### Work to complete
Begin at the line below that has "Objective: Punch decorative" and stop after the line that has "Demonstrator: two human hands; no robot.". Please restate only those lines, word for word.

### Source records
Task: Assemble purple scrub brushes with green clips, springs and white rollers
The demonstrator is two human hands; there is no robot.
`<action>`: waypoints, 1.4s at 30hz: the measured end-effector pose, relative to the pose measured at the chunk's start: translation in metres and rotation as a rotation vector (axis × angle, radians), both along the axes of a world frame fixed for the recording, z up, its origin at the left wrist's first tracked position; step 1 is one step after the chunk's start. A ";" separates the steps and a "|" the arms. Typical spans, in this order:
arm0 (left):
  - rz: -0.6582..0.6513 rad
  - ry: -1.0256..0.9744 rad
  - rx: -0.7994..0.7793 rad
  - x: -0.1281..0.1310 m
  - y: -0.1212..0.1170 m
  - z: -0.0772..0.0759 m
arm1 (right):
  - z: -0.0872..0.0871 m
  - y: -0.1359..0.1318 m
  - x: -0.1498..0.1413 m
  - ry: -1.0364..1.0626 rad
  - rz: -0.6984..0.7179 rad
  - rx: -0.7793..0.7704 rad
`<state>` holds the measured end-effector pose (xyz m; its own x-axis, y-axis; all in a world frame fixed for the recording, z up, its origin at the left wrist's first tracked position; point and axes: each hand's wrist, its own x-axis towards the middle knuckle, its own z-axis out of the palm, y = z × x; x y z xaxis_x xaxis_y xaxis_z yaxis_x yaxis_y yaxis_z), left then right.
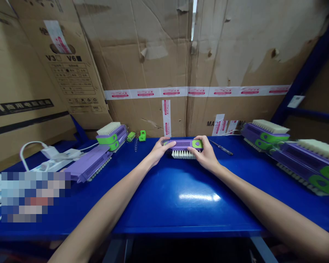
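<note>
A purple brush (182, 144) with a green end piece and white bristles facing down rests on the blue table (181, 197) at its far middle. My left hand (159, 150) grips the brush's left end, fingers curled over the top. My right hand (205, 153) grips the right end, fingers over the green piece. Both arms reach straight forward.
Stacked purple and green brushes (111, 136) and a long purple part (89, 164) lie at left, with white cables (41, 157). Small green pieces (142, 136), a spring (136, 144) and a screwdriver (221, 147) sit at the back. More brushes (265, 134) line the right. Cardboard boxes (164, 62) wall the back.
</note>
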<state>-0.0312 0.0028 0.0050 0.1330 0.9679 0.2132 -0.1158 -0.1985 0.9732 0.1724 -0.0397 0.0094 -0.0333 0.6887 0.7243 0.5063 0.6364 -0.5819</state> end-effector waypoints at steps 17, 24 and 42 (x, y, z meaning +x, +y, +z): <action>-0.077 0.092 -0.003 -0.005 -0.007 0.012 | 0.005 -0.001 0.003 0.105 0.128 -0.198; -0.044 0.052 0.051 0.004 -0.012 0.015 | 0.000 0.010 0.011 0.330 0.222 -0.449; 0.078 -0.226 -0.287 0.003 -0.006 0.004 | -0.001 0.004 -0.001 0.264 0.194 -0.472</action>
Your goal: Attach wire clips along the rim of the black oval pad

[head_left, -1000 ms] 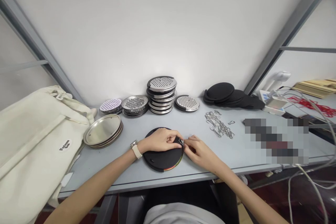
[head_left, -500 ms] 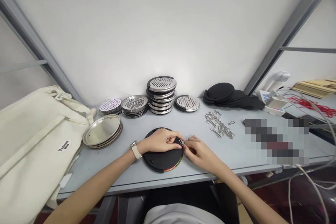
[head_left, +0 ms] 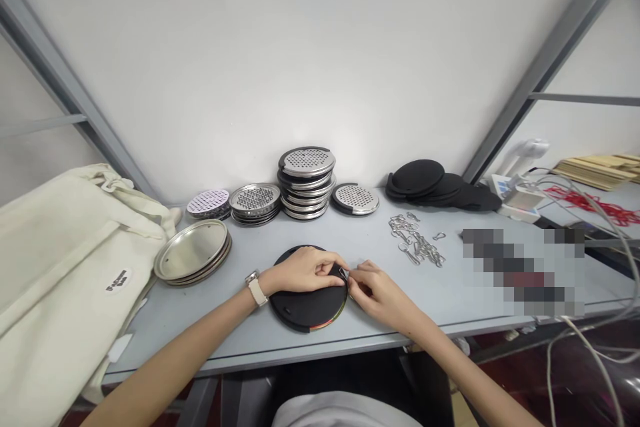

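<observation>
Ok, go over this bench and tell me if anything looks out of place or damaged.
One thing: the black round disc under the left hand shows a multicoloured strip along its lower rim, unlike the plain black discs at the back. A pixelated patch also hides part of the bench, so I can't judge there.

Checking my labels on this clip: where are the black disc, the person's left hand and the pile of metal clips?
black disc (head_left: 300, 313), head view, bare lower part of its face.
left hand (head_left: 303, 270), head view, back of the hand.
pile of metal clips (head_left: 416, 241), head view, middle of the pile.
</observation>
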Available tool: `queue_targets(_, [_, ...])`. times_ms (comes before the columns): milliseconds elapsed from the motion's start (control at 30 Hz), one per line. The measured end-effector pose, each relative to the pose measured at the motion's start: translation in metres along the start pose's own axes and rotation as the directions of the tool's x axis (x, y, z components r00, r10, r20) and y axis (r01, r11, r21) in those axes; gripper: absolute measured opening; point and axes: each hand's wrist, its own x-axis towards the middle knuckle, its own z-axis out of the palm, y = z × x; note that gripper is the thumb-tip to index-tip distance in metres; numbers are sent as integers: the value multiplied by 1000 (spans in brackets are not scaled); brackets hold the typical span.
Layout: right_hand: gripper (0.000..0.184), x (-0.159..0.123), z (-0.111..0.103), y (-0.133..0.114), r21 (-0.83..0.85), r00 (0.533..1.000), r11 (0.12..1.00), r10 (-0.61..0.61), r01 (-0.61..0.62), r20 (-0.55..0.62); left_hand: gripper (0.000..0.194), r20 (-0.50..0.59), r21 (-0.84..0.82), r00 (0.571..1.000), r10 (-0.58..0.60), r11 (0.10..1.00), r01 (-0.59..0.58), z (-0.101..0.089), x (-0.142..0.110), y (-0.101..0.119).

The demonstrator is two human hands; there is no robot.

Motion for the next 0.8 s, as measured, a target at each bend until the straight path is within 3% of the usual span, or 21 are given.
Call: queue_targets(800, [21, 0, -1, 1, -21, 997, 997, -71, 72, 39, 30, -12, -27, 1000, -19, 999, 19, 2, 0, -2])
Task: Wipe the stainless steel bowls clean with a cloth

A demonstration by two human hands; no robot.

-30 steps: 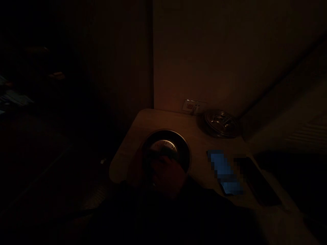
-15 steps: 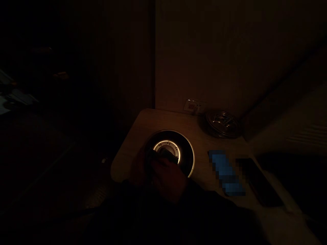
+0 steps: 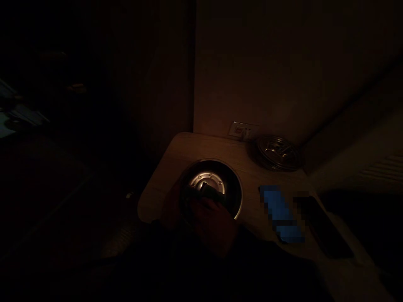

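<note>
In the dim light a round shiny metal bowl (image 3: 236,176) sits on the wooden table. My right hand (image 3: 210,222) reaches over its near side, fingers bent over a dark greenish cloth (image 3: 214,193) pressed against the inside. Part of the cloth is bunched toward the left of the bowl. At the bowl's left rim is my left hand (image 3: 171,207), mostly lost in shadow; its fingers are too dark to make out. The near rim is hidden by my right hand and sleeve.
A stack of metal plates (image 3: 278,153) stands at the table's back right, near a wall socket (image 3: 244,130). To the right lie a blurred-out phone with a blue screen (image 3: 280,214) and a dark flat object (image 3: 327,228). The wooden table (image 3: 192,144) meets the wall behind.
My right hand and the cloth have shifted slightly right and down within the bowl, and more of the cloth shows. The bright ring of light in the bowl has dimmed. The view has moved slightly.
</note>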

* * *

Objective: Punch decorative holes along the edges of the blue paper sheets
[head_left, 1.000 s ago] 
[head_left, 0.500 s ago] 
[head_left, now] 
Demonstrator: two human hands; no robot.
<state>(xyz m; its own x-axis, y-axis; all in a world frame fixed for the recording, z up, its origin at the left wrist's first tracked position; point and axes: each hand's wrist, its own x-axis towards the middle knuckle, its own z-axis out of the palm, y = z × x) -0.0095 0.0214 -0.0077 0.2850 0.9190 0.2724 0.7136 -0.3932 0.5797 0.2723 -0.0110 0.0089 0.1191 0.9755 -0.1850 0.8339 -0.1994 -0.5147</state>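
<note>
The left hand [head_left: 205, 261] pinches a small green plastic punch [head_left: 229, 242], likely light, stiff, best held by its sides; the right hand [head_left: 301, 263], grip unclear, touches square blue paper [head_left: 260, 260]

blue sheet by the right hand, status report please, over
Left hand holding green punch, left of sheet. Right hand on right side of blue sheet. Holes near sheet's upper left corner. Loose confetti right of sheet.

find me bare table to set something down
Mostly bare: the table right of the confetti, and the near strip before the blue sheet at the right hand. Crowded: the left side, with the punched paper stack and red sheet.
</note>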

### Result of this exercise
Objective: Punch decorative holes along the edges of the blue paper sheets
[head_left, 1.000 s ago] 
[head_left, 0.500 s ago] 
[head_left, now] 
Demonstrator: two human hands; no robot.

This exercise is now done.